**ASSIGNMENT**: Exactly and only the lines below from the one containing "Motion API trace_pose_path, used" down to the one containing "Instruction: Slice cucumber" are wanted, both included; please exclude every picture.

**PROVIDED DATA**:
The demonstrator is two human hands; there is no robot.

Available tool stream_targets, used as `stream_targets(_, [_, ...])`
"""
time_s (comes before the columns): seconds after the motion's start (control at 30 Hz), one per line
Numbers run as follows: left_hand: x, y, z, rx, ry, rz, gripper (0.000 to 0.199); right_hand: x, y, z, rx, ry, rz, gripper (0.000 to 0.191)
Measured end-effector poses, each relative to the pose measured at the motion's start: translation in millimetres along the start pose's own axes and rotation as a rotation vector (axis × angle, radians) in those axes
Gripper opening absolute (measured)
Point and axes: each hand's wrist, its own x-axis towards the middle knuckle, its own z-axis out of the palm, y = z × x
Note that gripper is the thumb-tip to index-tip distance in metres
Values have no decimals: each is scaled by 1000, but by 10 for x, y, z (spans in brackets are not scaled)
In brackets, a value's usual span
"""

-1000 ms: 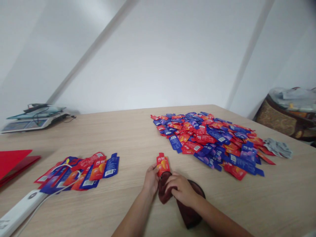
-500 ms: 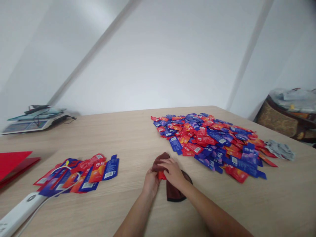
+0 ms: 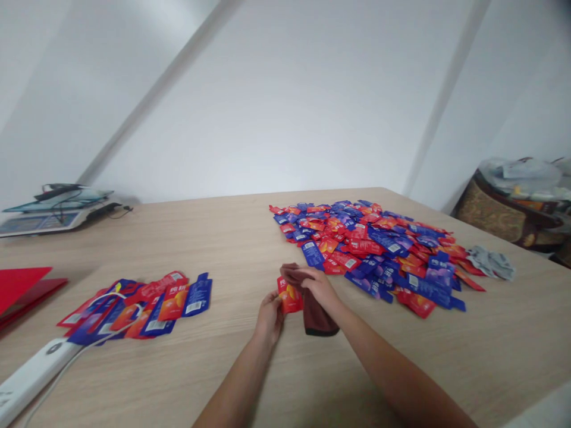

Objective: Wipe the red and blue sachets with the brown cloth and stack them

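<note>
Between my hands stands a red pouch [image 3: 291,296] with an orange fruit print, its printed face toward me. My left hand [image 3: 270,315] pinches its lower left edge. My right hand [image 3: 317,286] is closed on a brown cloth [image 3: 319,315] with a black hem, which hangs down beside the pouch's right side. Beyond my hands and to the right spreads a large pile of red and blue pouches [image 3: 370,244]. Off to the left, several more red and blue pouches [image 3: 172,300] lie overlapped in a row.
A white power strip [image 3: 33,380] with its cable lies at the front left, near a red folder [image 3: 27,291]. At the back left is a scale [image 3: 53,220] with things stacked on it. Grey gloves [image 3: 493,263] lie at the right, with a patterned chair [image 3: 491,208] beyond.
The red pouch, mostly covered by the cloth and fingers before, now shows its front. My right hand has drawn the cloth up and to the right; my left hand keeps its hold.
</note>
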Motion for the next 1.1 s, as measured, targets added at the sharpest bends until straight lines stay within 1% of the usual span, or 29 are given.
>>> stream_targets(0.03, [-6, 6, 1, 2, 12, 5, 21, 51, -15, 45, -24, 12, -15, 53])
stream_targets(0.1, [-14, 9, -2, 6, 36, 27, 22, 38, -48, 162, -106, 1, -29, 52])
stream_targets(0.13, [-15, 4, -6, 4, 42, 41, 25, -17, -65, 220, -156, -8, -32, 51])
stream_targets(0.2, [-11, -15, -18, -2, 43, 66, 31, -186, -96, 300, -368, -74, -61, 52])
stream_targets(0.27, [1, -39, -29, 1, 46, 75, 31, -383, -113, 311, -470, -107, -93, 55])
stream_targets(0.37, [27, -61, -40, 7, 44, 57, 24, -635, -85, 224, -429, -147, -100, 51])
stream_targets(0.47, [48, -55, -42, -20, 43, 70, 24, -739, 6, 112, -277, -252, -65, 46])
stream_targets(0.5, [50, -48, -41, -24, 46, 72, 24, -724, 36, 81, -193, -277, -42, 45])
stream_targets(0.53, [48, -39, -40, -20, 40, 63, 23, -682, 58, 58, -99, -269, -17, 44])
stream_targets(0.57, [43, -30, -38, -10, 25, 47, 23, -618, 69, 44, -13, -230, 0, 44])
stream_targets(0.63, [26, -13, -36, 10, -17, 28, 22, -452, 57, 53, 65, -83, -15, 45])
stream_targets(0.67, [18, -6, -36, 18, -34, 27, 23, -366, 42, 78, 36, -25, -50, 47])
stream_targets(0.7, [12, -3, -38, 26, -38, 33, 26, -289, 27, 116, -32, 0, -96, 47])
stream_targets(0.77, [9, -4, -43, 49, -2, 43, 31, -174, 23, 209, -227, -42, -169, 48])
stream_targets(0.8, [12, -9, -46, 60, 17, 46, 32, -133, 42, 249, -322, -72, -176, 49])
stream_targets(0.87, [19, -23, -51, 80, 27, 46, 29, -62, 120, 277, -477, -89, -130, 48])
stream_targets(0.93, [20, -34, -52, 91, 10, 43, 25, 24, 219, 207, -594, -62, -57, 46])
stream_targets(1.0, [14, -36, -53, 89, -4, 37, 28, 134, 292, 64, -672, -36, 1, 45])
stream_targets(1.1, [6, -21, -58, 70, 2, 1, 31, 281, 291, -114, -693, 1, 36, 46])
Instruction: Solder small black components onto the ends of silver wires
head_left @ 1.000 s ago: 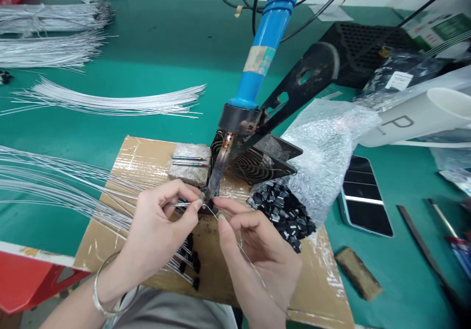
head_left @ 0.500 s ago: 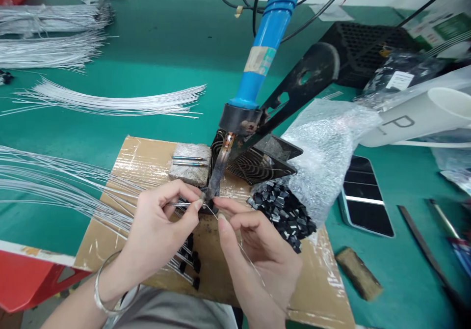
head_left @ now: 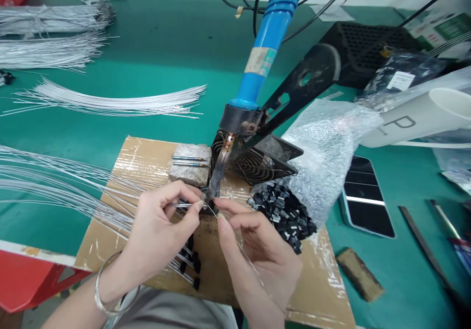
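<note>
My left hand is closed in a pinch on a thin grey wire, its end right at the soldering iron's tip. Opposite it, my right hand pinches a fine strand of solder wire that trails down across the palm. Between the two sets of fingertips comes the dark tip of a blue-handled soldering iron, held pointing down by a black metal bracket. The joint itself is too small and too covered by fingers to make out. Below my left hand lie several wires with black connectors.
A cardboard sheet lies under the work. On it are a grey block with two metal pins, a black fan grille and a heap of small black connectors by bubble wrap. A phone and wire bundles flank it.
Almost nothing differs. Both hands keep their pinch at the iron's tip, and the whole view has shifted only very slightly.
</note>
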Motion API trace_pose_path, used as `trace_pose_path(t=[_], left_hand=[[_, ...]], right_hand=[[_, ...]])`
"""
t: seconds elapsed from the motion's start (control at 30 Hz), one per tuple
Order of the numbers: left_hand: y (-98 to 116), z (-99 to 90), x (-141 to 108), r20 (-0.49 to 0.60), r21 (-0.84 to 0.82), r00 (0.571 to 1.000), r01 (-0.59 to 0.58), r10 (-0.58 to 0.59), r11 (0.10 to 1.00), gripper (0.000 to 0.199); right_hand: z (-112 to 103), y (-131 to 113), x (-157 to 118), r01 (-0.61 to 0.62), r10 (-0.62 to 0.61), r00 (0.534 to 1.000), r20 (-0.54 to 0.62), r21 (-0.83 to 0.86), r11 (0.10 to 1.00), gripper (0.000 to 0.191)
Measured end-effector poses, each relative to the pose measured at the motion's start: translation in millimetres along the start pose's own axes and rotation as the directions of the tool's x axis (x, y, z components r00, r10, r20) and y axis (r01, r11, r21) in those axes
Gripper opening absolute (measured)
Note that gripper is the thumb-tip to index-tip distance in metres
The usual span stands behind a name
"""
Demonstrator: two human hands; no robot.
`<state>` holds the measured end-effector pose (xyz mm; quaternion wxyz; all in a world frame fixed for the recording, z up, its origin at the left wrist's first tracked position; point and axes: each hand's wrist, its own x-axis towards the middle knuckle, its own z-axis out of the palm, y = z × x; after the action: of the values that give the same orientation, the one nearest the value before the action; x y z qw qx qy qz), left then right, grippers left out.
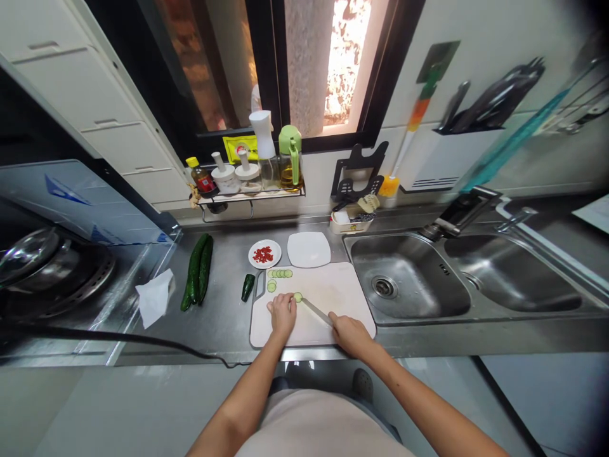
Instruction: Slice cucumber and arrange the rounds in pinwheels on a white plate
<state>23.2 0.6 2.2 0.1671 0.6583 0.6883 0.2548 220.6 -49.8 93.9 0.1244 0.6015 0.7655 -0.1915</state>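
- White, the cutting board (345, 320) lies flat on the steel counter (221, 327), and we see both of our hands at work over it.
- Our left hand (284, 314) rests on the board with its fingers bent around a cucumber piece (298, 297); they hide most of it, and its pale cut end shows beside them.
- Our right hand (351, 333) grasps the knife (318, 312) by its handle, fingers wrapped round, the blade's tip at that cut end.
- We see thin slices (280, 274) overlapping in a row near the board's far left corner, with more just below.
- A dark green stub (247, 287) lies just left of the board.
- Farther left, we find whole cucumbers (194, 273) side by side, near a white paper (155, 298).
- Beyond the board stand a round plate (253, 261) of red bits (263, 254) and a square plate (309, 249).
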Motion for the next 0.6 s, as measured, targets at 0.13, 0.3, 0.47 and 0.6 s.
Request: trace_pose_path(t=[0.13, 0.3, 0.47, 0.6], left_hand=[[0.3, -0.2, 0.2, -0.005, 0.011, 1.0, -0.007, 0.007, 1.0, 0.023], [1.4, -1.3, -0.4, -0.002, 0.013, 1.0, -0.004, 0.004, 1.0, 0.022], [2.2, -1.9, -0.4, -0.007, 0.027, 1.0, -0.002, 0.002, 1.0, 0.022], [3.2, -2.8, 0.0, 0.006, 0.024, 1.0, 0.01, -0.011, 1.0, 0.022]], right_hand=[[1.6, -0.1, 1.0, 0.003, -0.003, 1.0, 0.013, 0.003, 1.0, 0.029], [3.1, -0.6, 1.8, 0.005, -0.005, 1.0, 0.024, 0.009, 1.0, 0.029], [6.0, -1.6, 2.9, 0.013, -0.013, 0.999, 0.035, 0.007, 1.0, 0.029], [5.9, -2.8, 3.7, 0.007, -0.007, 0.998, 0.056, -0.002, 1.0, 0.031]])
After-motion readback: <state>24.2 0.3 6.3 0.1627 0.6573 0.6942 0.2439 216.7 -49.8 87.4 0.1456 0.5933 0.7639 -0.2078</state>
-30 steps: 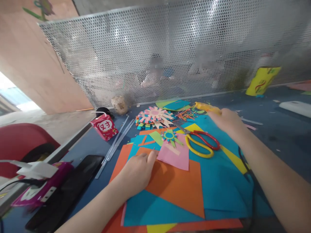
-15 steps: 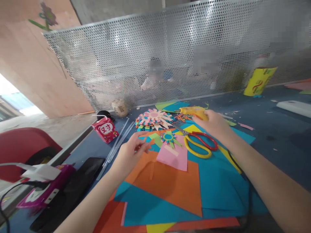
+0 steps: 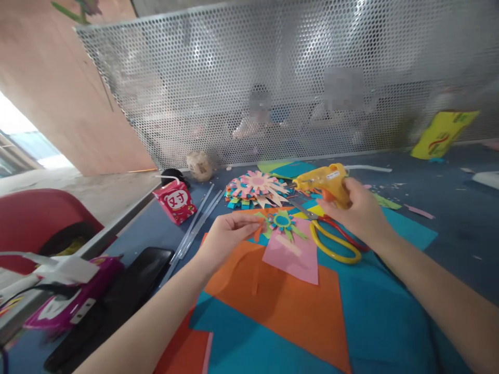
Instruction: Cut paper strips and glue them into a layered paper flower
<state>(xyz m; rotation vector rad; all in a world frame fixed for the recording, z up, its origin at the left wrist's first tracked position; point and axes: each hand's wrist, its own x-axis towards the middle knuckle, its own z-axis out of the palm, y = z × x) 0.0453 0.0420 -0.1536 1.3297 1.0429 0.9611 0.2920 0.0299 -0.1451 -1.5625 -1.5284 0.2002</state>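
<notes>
My right hand (image 3: 356,208) is wrapped round a yellow hot glue gun (image 3: 325,182), its nozzle pointing left over the scissor blades. My left hand (image 3: 230,236) pinches a small strip of orange paper (image 3: 258,230) between thumb and fingers. Just right of that strip lies a small paper rosette (image 3: 282,222) in blue, green and pink, with green tails, on a pink paper sheet (image 3: 290,257). Scissors (image 3: 335,241) with one yellow and one red handle rest below the glue gun. Behind them sits a stack of finished-looking paper rosettes (image 3: 259,187), a pink one on top.
Orange paper (image 3: 288,306) and blue paper (image 3: 385,296) cover the table in front. On the left are clear glue sticks (image 3: 198,223), a red drink carton (image 3: 175,201), a black phone-like slab (image 3: 132,283) and a purple power strip (image 3: 78,306). A perforated metal screen (image 3: 234,88) stands behind.
My right hand has raised the glue gun off the table, so its whole body shows. My left hand has moved right with the orange strip, closer to the small rosette. The view has shifted slightly.
</notes>
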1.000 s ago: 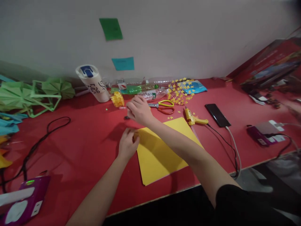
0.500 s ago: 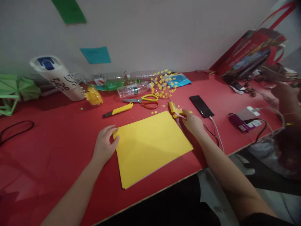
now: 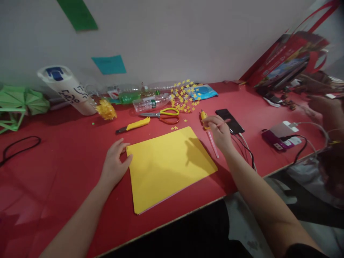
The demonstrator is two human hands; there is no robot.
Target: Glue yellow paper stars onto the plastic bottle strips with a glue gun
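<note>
A stack of yellow paper sheets (image 3: 172,168) lies on the red table (image 3: 70,172). At its upper left corner rests my left hand (image 3: 115,161), fingers loosely stretched and thumb apart along the edge. My right hand (image 3: 220,134), raised right of the stack, is closed on a thin pinkish pencil (image 3: 225,122), its far end sticking out to the right. Partly covered by that hand is a yellow glue gun (image 3: 203,115). Clear, pinkish glue sticks (image 3: 213,144) lie between the hand and the paper.
Behind the paper are a box cutter (image 3: 134,125), scissors (image 3: 161,114), plastic bottles (image 3: 150,104) and yellow stars (image 3: 185,96). A tumbler (image 3: 68,91) leans left. Right stand a phone (image 3: 230,121), a charger (image 3: 281,138) with cables and another person's hand (image 3: 324,107).
My right hand has lifted off the glue gun area with the pencil, shifting rightward and turning it. The glue gun has moved slightly right. My left hand stays at the paper's edge.
</note>
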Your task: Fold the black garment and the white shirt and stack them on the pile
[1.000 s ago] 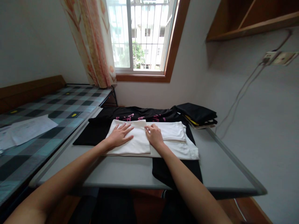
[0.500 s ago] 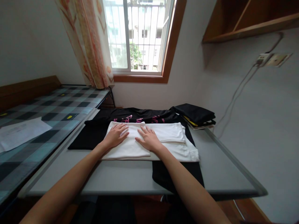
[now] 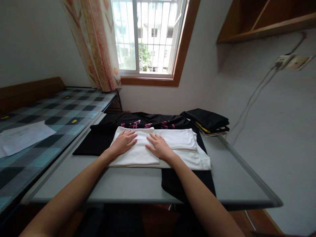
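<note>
A white garment [image 3: 138,153], partly folded, lies across a black shirt with pink lettering [image 3: 96,144] on the table. My left hand [image 3: 123,141] rests flat on the folded left part of the white cloth, fingers spread. Palm down and fingers apart, my right hand [image 3: 159,144] presses the cloth near the edge of that fold. To its right, another folded layer of the white garment stretches out, with gathered fabric at its right end. Part of the black shirt shows below the white cloth, beneath my right forearm.
A stack of folded dark clothes [image 3: 208,121] sits at the back right of the grey table [image 3: 237,179]. Left of the table is a bed with a checked cover [image 3: 84,105], with a paper sheet [image 3: 24,138] on it. A wooden shelf [image 3: 269,29] hangs at upper right.
Both hands stay flat on the white garment in nearly the same place. The view has shifted slightly; the clothes show no clear movement.
</note>
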Motion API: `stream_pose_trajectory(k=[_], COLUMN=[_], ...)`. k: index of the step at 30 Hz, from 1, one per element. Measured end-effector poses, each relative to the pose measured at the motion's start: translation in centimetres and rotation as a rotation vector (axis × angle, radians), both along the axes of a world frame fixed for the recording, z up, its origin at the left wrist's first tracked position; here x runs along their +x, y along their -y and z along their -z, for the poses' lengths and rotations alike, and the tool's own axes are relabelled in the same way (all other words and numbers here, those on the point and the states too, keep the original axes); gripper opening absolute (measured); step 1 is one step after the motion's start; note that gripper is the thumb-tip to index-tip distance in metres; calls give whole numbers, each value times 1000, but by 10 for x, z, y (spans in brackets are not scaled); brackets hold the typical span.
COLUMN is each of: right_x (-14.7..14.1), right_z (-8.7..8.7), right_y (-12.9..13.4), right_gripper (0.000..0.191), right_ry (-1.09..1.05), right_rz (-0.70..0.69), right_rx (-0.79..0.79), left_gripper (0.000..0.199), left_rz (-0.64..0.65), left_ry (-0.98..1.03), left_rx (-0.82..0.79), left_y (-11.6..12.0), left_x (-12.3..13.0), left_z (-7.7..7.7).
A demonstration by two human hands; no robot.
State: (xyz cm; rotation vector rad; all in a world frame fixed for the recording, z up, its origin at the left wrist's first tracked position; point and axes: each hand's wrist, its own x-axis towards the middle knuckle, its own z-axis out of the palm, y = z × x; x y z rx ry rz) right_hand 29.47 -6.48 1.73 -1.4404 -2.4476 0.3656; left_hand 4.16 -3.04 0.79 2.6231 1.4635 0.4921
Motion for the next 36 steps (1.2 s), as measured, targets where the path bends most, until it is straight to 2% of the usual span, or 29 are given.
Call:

**TASK OUTPUT**:
Motion API trace_pose_path, used as `trace_pose_path(t=[_], left_hand=[[_, ...]], right_hand=[[_, ...]])`
"""
t: seconds elapsed from the motion's start (control at 30 Hz), one per tuple
Order of the numbers: left_hand: y (-98 to 116), z (-99 to 90), x (-141 to 108), r20 (-0.49 to 0.60), r21 (-0.84 to 0.82), r00 (0.571 to 1.000), r01 (-0.59 to 0.58), r10 (-0.58 to 0.59), r11 (0.10 to 1.00), gripper (0.000 to 0.199); right_hand: z (-112 to 103), y (-131 to 113), x (-157 to 118), r01 (-0.61 to 0.62), r10 (-0.62 to 0.61), r00 (0.534 to 1.000), r20 (-0.54 to 0.62), r21 (-0.83 to 0.86), r11 (0.10 to 1.00), gripper (0.000 to 0.191)
Measured end-effector poses, each relative to the pose measured at the motion's start: translation in millimetres along the start pose's own axes and rotation as the directions of the tool's x axis (x, y, z components r00, r10, r20) and y axis (r01, r11, r21) in those axes
Gripper opening absolute (measured)
Note that gripper is the thumb-tip to index-tip distance in metres
The usual span stands behind a name
"""
Demonstrator: two human hands; no robot.
`<state>` holds the measured end-effector pose (xyz mm; quaternion wxyz; all in a world frame fixed for the recording, z up, its origin at the left wrist's first tracked position; point and axes: each hand's wrist, its own x-axis towards the middle knuckle, its own z-axis out of the palm, y = z × x; after the action: of the values that give the same orientation, the one nearest the value before the action; x y z qw qx qy qz), left then right, grippers left out.
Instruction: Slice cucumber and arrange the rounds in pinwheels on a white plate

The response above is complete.